Note sulla guerra.
Partiamo dalla seguente affermazione di Seneca:
Il bene dell’uomo non è nell’uomo se non quando la ragione è perfetta, Lettere, 124, 11
Il bene deriva dalla ragione che è anche la nostra guida nella ricerca del primo. Solo l’uomo che fa uso della ragione può aspirare al bene nella sua vita. Ora, estendiamo il principio anche a coloro che prendono decisioni per gli altri, decisioni che hanno conseguenze per il mondo intero, quindi ci chiediamo:
Quanta ragione hanno coloro che decidono di iniziare o provocare una guerra? Da che punto di vista la guerra può essere vista come un bene? E che cosa pensare dei civili e dei disarmanti che si ritrovano coinvolti nelle guerre malgrado loro? Se per gli uni la guerra è un bene, come potrebbe esserlo per questi altri? E che cosa ne pensano della guerra i cittadini che la finananziano con le tasse che pagano?
Possiamo supporre facilmente che la stragrande maggioranza delle persone coinvolte direttamente o indirettamente in una guerra, prima o poi, concorderanno che essa non è affatto un bene.
Facciamo un’altra considerazione, questa volta sul piano dei rapporti interpersonali: se ricevi un’ingiuria e reagisci con rabbia e violenza (come in una piccola guerra) non stai seguendo la ragione; al contrario, stai reagendo a un’emozione causata dall’ingiuria, che può essa stessa essere considerata come un’emozione. È molto probabile che il danno provocato a te stesso e agli altri, scatenando quest’assalto di violenza, sarà molto maggiore del danno causato dall’ingiuria.
Ritorniamo alla guerra vera e propria: essa è un male per la salute mentale dell’uomo e per il suo benessere materiale. Chiediamoci allora: chi ci guadagna veramente da una guerra? Chi ha interesse a scatenare una guerra e dice di agire secondo ragione, ci spinge a riflettere su che intende per ragione. Non si tratta certamente della ragione perfetta di cui parla Seneca.
In realtà, le persone che sono responsabili del governo delle nazioni, quando sono dirette nelle loro decisioni dalle passioni, quando sono praticamente perduti nel vizio, cercheranno sempre di indurre i popoli a fare delle guerre: in loro non c’è pace e vorranno sempre trasferire fuori di loro stessi il conflitto che vivono interiormente. Il fatto è che più hanno potere e più hanno la capacità di danneggiare l’umanità.

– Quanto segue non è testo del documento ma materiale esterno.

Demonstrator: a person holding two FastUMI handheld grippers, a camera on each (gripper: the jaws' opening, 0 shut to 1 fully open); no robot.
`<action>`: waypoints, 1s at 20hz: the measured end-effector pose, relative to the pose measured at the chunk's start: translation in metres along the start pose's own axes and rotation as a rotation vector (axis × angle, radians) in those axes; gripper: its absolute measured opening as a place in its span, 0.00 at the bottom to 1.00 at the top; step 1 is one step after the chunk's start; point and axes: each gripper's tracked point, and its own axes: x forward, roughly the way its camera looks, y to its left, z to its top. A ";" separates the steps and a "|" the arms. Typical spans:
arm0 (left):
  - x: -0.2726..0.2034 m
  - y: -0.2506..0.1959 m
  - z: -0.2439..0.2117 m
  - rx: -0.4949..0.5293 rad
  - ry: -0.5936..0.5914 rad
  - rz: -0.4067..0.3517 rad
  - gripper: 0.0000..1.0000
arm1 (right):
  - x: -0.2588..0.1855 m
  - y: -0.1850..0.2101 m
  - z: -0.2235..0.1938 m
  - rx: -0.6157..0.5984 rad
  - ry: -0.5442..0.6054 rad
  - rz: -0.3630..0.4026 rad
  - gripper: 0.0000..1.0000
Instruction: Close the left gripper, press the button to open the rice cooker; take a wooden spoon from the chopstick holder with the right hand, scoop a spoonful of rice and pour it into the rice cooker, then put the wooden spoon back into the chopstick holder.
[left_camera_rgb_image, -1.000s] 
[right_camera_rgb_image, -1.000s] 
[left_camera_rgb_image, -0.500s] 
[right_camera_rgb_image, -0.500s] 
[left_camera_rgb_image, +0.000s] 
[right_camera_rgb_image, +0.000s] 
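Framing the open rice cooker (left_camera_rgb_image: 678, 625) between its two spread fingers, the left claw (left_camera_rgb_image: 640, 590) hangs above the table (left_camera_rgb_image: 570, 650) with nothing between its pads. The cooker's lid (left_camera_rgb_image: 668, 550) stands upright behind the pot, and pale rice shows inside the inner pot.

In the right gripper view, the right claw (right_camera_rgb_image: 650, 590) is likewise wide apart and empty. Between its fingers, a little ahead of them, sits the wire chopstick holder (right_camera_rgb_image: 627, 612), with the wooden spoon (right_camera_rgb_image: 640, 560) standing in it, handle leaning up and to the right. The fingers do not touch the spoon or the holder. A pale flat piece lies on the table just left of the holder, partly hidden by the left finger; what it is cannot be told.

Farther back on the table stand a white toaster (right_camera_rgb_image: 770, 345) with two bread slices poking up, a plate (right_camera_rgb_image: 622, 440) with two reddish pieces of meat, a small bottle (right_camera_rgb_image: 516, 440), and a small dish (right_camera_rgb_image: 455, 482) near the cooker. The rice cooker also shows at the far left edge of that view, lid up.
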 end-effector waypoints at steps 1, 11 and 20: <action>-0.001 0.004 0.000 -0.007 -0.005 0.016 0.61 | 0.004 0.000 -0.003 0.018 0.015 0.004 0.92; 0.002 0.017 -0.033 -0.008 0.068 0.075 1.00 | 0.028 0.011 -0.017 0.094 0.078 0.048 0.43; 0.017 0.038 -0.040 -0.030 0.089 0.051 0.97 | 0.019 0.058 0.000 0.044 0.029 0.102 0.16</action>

Se volessimo applicare il principio stoico, ci chiederemmo a questo punto: credi che in qualche modo la decisione di fare una guerra dipenda da te? Oppure siamo di fronte a quelle cose della vita che ci trascendono, che sono fuori dal nostro controllo? Può il tuo agire influire sulla decisione di fare o non fare una guerra? Se, per esempio, credi che una forza possa giustamente opporsi a un’altra forza, potresti fare una guerra contro la guerra e dirti che stai facendo una cosa giusta! In questo modo, ti opponi a una cosa facendola tua, adotti il metodo di colui che vuoi contrastare, e cadi in una contraddizione evidente.

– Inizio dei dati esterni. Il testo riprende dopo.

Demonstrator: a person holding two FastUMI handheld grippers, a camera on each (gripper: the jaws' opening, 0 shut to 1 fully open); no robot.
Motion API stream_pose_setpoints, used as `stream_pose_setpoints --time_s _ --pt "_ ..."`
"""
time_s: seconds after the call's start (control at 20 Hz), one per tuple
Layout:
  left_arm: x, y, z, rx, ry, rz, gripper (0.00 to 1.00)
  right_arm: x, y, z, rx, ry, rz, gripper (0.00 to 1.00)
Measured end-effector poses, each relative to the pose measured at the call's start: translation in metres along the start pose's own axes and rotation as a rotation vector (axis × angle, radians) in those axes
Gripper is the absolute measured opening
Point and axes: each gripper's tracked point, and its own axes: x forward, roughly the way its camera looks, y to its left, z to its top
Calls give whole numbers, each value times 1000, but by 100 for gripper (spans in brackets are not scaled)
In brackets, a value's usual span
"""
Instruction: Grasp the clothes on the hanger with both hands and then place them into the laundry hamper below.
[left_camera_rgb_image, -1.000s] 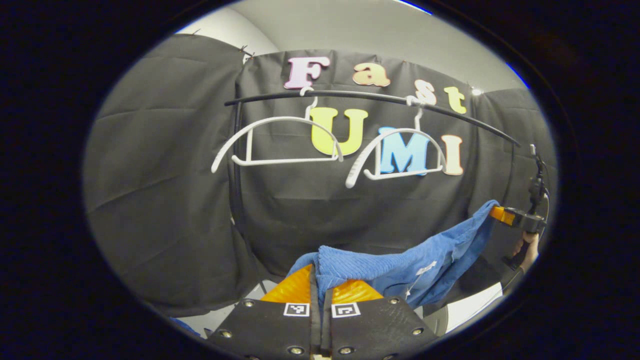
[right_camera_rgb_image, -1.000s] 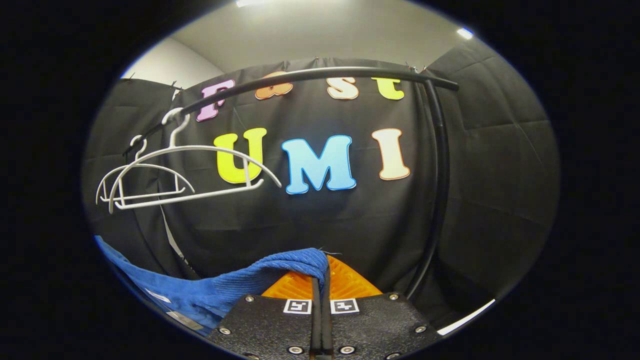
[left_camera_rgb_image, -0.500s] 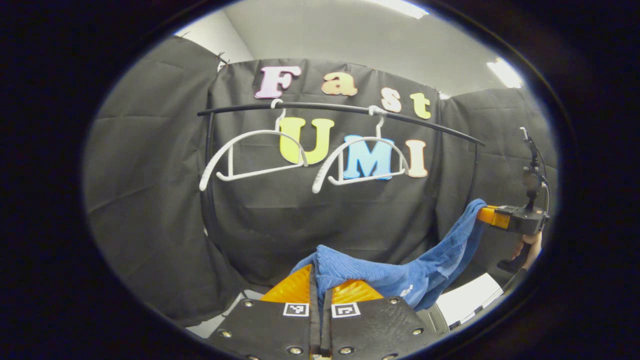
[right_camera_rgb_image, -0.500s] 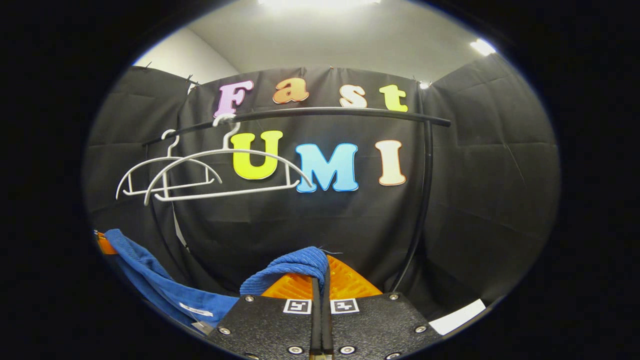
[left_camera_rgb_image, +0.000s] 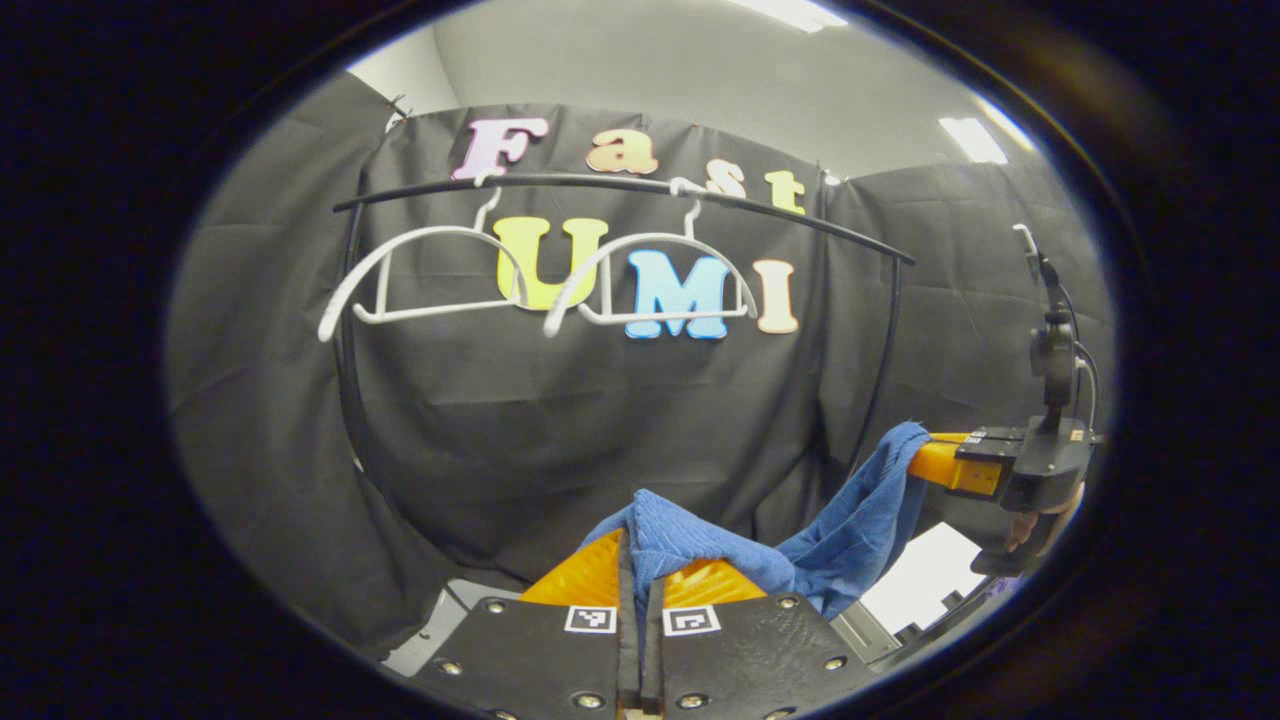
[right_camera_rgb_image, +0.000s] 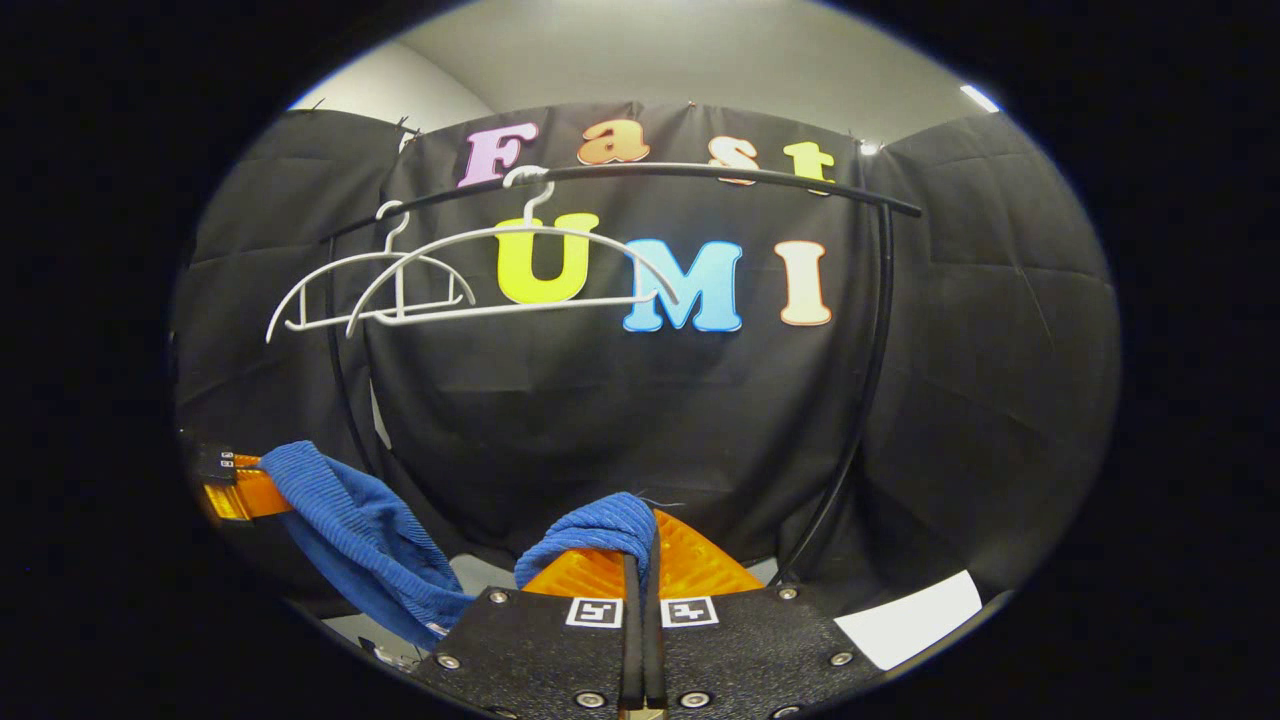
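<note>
The left claw (left_camera_rgb_image: 634, 560) is clamped on one end of the blue garment (left_camera_rgb_image: 850, 520), the right claw (right_camera_rgb_image: 640, 545) on the other; the cloth sags between them, below the rail (right_camera_rgb_image: 700, 172), where two bare white hangers (right_camera_rgb_image: 520, 270) hang.

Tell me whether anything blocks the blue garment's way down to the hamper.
Nothing visible does. The blue garment hangs clear of both hangers, pinched by the left tool and right tool. The hamper itself cannot be made out.
</note>
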Motion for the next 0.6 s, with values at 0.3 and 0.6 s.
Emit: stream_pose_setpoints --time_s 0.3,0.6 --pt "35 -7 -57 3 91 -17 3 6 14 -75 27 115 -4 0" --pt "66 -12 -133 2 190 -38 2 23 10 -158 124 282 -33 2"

Ma potresti pensare che per opporsi alla guerra occorre usare mezzi diversi dalla guerra stessa, come la persuasione, il ragionamento, l’ignorare l’offesa. Come fece Catone quando un console andò a scusarsi da lui per un’offesa che gli aveva fatto; Catone disse non ricordava di aver mai ricevuto un’offesa da quel console.
Si può forse ignorare che qualcuno uccida innocenti e bambini con gas chimici? Il problema è il seguente: tu puoi solo indignarti e sentire tutta la sofferenza dell’ingiustizia: tu non hai alcun mezzo effettivo di determinare chi ha effettivamente compiuto quell’atto e non hai alcun modo di attaccare il responsabile con una guerra. Ma se tu ti senti responsabile per qualcosa che è completamente fuori dal tuo controllo, credi di essere razionale? Ti senti forse responsabile per un terremoto anche se empatizzi con le sue vittime?
Le guerre sono strumento di potere da parte di chi il potere ce l’ha, non sono mai fatte sulla base della ragione, ma solo nell’interesse particolare o di una classe, o di una potenza economica, o di una chimera – esse non beneficiano l’uomo ma il gruppo. La guerra non è dunque un bene per l’uomo, essa è solo relativamente utile a chi ne invoca la necessità. Tu da che parte stai? Se sei dalla parte della ragione (intesa come la facoltà dell’uomo) allora continua a usarla e insegna gli altri a farlo e, forse, un giorno le guerre svaniranno. Ma questa è un’utopia e il suo valore sta nel cammino che ti avvicina ad essa, non nella sua realizzazione perfetta.